Awesome Asciidoctor: Use Asciidoctor Diagram with Gradle
Since Asciidoctor 1.5.0 we can use extensions when we write AsciiDoc documents. These extensions can be written in Ruby or any JVM language. If we use Gradle and the Asciidoctor Gradle plugin to transform our documents we can use both extensions. Of course an extension written in for example Java or Groovy can be included as a regular dependency in our build configuration. As the extension is on the classpath of the asciidoctor
task then it can be used. When the extension is a Ruby extension and available as a Ruby gem we need some more configuration in our build file. To use an Asciidoctor extension written in Ruby in our build we must first make sure that we can download the extension. Then we can configure the asciidoctor
task from the Asciidoctor Gradle plugin to use the extension.
Let's start with a sample Asciidoctor document which uses the Asciidoctor Diagram extension. With this extension we can embed diagrams as text in our document and get graphical images as output.
= Sample diagram
:imagesdir: images
== Ditaa
// Sample diagram from Asciidoctor Diagram website
// http://asciidoctor.org/docs/asciidoctor-diagram/
[ditaa, "asciidoctor-diagram-process"]
....
+-------------+
| Asciidoctor |-------+
| diagram | |
+-------------+ | PNG out
^ |
| ditaa in |
| v
+--------+ +--------+----+ /---------------\
| |---+ Asciidoctor +--->| |
| Text | +-------------+ | Beautiful |
|Document| | !magic! | | Output |
| {d}| | | | |
+---+----+ +-------------+ \---------------/
: ^
| Lots of work |
+-----------------------------------+
....
Next we create our Gradle build file. We must apply the Asciidoctor Gradle plugin so we can transform our AsciiDoc documents. And we must apply the JRuby Gradle plugin so we can download Ruby gems and use them from the asciidoctor
task. The JRuby plugin adds a gems
dependency configuration, which we can use to define the Ruby gems we need. The task jrubyPrepareGems
is also added by the plugin and this task will download the gems and extract them in our project build directory. In our asciidoctor
task that is added by the Asciidoctor plugin we use the requires
property to specify which gem is needed. We also set the gemPath
property to the directory which contains the downloaded and extracted Ruby gems. The following build file defines the plugins and configures the tasks we need so we can use Asciidoctor Diagram:
buildscript {
repositories {
jcenter()
}
dependencies {
classpath 'org.asciidoctor:asciidoctor-gradle-plugin:1.5.0'
classpath 'com.github.jruby-gradle:jruby-gradle-plugin:0.1.5'
}
}
// Plugin so we can render AsciiDoc documents.
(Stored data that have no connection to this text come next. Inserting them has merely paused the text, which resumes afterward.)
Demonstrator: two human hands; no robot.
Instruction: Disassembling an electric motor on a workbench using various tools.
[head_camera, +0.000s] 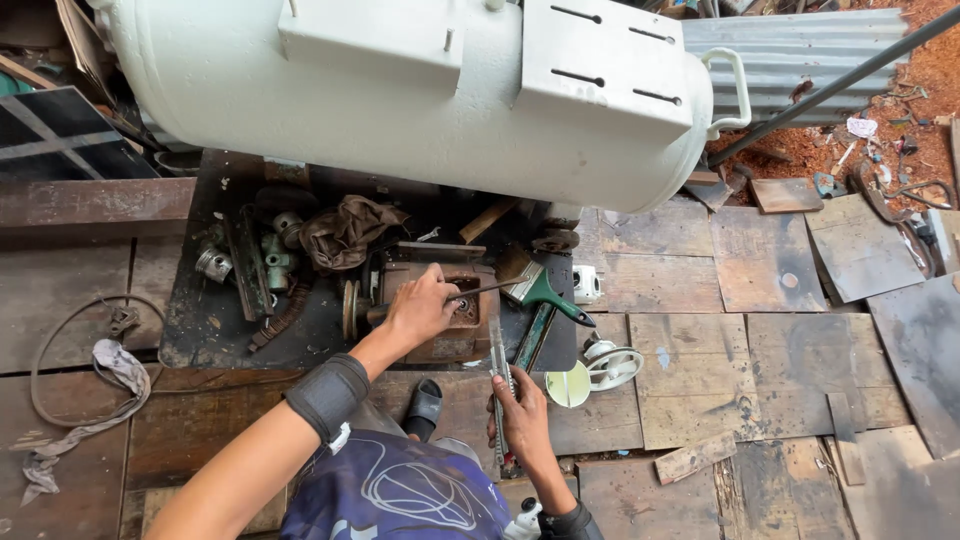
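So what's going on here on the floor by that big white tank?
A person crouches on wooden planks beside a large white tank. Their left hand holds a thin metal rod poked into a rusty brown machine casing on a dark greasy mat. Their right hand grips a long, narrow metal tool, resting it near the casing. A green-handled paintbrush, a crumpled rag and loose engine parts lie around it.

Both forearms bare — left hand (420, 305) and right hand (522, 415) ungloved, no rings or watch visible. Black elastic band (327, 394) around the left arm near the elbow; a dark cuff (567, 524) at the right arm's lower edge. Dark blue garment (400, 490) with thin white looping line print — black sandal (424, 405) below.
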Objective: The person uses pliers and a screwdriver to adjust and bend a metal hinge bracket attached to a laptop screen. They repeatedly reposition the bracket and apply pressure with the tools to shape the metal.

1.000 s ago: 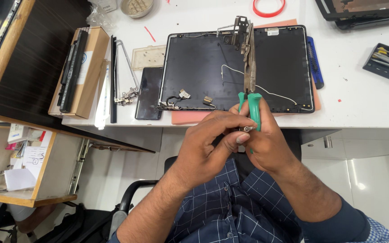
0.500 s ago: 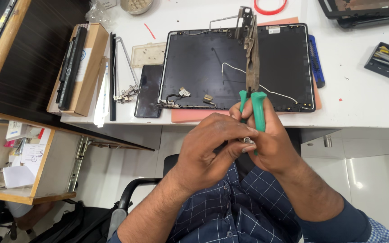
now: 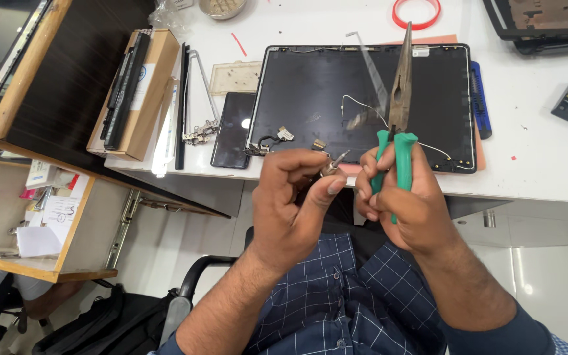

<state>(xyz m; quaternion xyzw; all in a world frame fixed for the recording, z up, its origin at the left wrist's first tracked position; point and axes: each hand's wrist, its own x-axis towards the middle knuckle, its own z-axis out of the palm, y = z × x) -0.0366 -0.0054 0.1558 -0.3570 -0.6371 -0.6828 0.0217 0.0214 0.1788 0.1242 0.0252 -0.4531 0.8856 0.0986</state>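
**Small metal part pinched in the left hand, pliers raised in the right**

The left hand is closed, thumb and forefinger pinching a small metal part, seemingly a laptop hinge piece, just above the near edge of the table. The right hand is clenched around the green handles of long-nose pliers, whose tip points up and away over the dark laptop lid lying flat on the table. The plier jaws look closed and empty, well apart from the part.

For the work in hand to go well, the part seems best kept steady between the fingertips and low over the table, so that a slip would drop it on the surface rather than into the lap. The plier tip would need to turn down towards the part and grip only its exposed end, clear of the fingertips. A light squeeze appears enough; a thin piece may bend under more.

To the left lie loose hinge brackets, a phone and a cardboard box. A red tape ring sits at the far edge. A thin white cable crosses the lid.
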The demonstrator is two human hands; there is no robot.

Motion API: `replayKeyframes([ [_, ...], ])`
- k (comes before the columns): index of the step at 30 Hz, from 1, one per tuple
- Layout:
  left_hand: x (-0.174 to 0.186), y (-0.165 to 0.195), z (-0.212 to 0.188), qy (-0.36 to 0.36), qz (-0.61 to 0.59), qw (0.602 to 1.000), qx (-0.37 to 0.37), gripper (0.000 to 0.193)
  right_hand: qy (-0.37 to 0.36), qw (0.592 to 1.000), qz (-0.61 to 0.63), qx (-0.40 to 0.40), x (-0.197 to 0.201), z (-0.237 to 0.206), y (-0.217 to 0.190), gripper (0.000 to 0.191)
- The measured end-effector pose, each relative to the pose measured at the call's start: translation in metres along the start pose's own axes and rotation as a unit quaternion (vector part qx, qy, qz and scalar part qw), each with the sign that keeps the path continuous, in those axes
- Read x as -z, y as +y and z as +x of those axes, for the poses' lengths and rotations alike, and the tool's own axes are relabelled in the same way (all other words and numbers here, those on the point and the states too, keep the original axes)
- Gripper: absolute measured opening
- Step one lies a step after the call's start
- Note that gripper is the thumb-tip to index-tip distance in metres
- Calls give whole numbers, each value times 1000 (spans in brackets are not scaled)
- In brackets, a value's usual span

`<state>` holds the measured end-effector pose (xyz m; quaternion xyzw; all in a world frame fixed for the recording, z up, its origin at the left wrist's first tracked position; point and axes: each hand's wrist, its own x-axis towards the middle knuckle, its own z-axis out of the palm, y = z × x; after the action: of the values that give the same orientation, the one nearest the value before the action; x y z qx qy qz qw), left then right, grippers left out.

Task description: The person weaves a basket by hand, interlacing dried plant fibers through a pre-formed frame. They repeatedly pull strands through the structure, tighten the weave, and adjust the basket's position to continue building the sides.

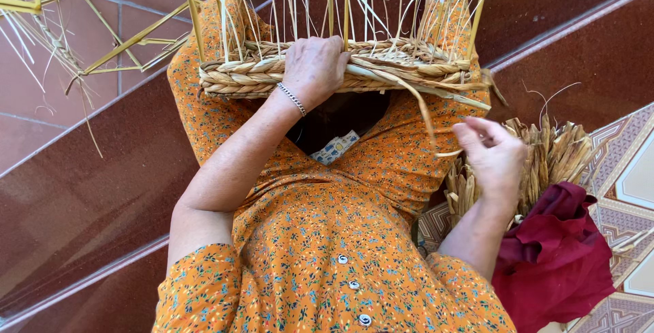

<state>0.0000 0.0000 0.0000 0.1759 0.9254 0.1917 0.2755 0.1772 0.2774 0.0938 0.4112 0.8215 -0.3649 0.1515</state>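
Observation:
A partly woven straw basket [381,70] rests on my knees, its braided rim wound around thin upright stakes. My left hand [315,67], with a silver bracelet at the wrist, presses down on the braided rim near its middle. My right hand [492,154] hovers lower right of the basket and pinches a flat straw strand [424,109] that runs up to the rim. I wear an orange flowered dress [327,237].
A bundle of dried straw [552,159] lies right of my right hand, partly wrapped in dark red cloth [555,258]. A yellow stake frame [102,12] stands at upper left. Red-brown floor tiles surround me; patterned tiles lie at right.

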Motion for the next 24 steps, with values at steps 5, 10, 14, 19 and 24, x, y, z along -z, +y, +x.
replayKeyframes([
  [5, -3, -9, 1, 136, -100, 984, -55, 29, 396, 790, -70, 462, 23, -35, -54, 33],
  [10, -4, -3, -1, 140, -114, 983, -38, 71, 193, 778, -198, 564, -16, 4, -90, 15],
  [14, -2, 4, 3, 87, -118, 989, -11, 69, 76, 796, -213, 562, -57, 41, -108, 24],
  [19, -8, 2, 17, 149, -48, 986, -50, 80, -38, 802, -153, 576, -61, 47, -95, 25],
  [24, -20, -6, 20, 112, -72, 991, -29, 81, -102, 842, -72, 525, -65, 38, -75, 28],
])
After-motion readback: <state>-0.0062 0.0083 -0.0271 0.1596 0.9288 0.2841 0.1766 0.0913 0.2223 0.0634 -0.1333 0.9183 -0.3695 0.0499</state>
apply plugin: 'org.asciidoctor.gradle.asciidoctor'
// Plugin so we can use Ruby gems when rendering documents.
apply plugin: 'com.github.jruby-gradle.base'
dependencies {
// gems dependency configuration is added by
// jruby-gradle-plugin. Here we define
// the gems we need in our build.
gems 'rubygems:asciidoctor-diagram:1.2.0'
}
asciidoctorj {
// We can change the AsciidoctorJ
// dependency version.
version = '1.5.1'
}
asciidoctor {
// jrubyPrepareGems task is added by the JRuby
// plugin and will download Ruby gems we have
// defined in the gems dependency configuration.
dependsOn jrubyPrepareGems
// Asciidoctor task needs the
// asciidoctor-diagram gem, we installed
// with the jrubyPrepareGems task and
// gems dependency configuration.
requires = ['asciidoctor-diagram']
// Set path to find gems to directory
// used by jrubyPrepareGems task.
gemPath = jrubyPrepareGems.outputDir
}
defaultTasks 'asciidoctor'
To generate our sample document we only have to run $ gradle
from the command line. After the documents are generated we can the result in the build/asciidoc
directory of our project. The following screenshot shows the generated HTML:
Written with Asciidoctor 1.5.1 and Gradle 2.1.